** Information shown follows **

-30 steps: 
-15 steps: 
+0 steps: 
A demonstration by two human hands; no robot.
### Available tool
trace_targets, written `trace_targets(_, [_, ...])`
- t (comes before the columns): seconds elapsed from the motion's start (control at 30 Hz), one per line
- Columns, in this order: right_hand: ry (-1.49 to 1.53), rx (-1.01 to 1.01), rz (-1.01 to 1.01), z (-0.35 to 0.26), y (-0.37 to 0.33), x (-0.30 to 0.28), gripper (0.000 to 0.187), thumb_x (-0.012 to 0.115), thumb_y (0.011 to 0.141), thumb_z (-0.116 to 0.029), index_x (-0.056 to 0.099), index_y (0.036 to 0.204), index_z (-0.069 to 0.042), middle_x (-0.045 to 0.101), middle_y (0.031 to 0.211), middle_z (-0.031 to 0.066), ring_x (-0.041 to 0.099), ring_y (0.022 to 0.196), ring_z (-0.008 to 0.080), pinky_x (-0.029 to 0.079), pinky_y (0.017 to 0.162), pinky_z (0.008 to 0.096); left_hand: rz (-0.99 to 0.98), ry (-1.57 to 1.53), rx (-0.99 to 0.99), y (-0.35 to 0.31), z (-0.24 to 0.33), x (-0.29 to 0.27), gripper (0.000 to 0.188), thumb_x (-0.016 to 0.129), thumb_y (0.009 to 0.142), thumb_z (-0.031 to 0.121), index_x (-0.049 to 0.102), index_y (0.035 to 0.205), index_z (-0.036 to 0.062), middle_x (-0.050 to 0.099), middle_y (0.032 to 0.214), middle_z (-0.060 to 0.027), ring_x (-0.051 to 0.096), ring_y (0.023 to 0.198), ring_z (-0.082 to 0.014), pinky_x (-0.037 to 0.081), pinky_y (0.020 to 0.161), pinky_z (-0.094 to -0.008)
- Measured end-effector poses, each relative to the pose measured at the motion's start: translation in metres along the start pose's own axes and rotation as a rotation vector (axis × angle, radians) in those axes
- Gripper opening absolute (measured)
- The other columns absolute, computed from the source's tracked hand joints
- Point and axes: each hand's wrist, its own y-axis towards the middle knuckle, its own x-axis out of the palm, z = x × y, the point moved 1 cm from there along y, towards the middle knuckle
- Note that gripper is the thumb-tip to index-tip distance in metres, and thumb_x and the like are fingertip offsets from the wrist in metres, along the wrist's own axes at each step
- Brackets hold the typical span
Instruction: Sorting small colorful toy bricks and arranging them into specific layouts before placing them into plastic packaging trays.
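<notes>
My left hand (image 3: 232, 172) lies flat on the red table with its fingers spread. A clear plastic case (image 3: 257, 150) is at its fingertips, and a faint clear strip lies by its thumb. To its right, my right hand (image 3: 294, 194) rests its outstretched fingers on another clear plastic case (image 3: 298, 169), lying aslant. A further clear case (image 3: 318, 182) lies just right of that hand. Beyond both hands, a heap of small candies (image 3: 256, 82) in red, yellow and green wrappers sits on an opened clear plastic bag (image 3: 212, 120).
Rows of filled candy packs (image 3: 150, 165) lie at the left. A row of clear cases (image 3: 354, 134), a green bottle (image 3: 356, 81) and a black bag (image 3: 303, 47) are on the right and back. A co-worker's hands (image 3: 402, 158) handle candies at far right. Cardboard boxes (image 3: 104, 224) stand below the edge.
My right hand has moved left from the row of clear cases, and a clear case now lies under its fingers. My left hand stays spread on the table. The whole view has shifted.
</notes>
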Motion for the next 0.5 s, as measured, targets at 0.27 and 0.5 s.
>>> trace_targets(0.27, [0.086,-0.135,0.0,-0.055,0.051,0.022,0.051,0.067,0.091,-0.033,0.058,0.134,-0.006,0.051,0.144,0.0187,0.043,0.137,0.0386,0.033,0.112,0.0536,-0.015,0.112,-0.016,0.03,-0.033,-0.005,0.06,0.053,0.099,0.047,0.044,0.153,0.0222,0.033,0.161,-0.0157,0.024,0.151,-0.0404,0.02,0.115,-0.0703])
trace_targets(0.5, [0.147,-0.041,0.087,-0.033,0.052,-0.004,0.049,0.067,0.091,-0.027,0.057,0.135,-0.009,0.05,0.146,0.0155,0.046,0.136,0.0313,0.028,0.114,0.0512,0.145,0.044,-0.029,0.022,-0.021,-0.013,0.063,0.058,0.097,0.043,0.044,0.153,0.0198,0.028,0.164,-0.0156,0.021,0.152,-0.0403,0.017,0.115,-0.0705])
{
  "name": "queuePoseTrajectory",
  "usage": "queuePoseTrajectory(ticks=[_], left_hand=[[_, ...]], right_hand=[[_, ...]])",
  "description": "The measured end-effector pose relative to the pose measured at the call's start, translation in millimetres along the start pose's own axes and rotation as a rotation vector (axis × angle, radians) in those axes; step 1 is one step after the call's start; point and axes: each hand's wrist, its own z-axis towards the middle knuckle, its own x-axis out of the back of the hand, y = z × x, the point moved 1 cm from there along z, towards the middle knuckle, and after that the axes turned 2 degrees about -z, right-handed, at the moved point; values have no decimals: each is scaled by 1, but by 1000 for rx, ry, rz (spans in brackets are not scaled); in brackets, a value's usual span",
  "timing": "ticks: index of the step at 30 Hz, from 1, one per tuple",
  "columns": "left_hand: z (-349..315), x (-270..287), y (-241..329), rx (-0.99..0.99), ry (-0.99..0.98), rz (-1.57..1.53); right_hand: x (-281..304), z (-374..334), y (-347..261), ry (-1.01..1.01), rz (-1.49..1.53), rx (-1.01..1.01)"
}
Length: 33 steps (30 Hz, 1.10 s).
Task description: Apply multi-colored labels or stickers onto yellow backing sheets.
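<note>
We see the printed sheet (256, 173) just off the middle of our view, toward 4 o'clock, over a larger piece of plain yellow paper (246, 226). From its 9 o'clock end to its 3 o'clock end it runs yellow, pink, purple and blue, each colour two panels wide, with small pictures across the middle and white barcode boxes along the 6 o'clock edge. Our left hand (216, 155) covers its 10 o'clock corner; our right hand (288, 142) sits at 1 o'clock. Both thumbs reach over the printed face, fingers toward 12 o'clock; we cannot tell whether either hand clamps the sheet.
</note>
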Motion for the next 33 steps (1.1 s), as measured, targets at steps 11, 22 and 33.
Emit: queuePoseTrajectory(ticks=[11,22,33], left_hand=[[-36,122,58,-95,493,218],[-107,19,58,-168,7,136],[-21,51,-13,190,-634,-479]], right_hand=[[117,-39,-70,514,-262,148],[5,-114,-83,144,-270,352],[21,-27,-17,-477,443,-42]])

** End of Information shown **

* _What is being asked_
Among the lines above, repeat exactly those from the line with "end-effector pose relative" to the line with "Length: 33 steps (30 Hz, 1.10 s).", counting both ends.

* _Answer area_
  "description": "The measured end-effector pose relative to the pose measured at the call's start, translation in millimetres along the start pose's own axes and rotation as a rotation vector (axis × angle, radians) in those axes; step 1 is one step after the call's start; point and axes: each hand's wrist, its own z-axis towards the middle knuckle, its own x-axis out of the back of the hand, y = z × x, the point moved 1 cm from there along z, towards the middle knuckle, and after that the axes turned 2 degrees about -z, right-handed, at the moved point; values have no decimals: each is scaled by 1, but by 1000 for rx, ry, rz (spans in brackets are not scaled); in brackets, a value's usual span",
  "timing": "ticks: index of the step at 30 Hz, from 1, one per tuple",
  "columns": "left_hand: z (-349..315), x (-270..287), y (-241..329), rx (-0.99..0.99), ry (-0.99..0.98), rz (-1.57..1.53); right_hand: x (-281..304), z (-374..334), y (-347..261), ry (-1.01..1.01), rz (-1.49..1.53), rx (-1.01..1.01)"
}
Length: 33 steps (30 Hz, 1.10 s).

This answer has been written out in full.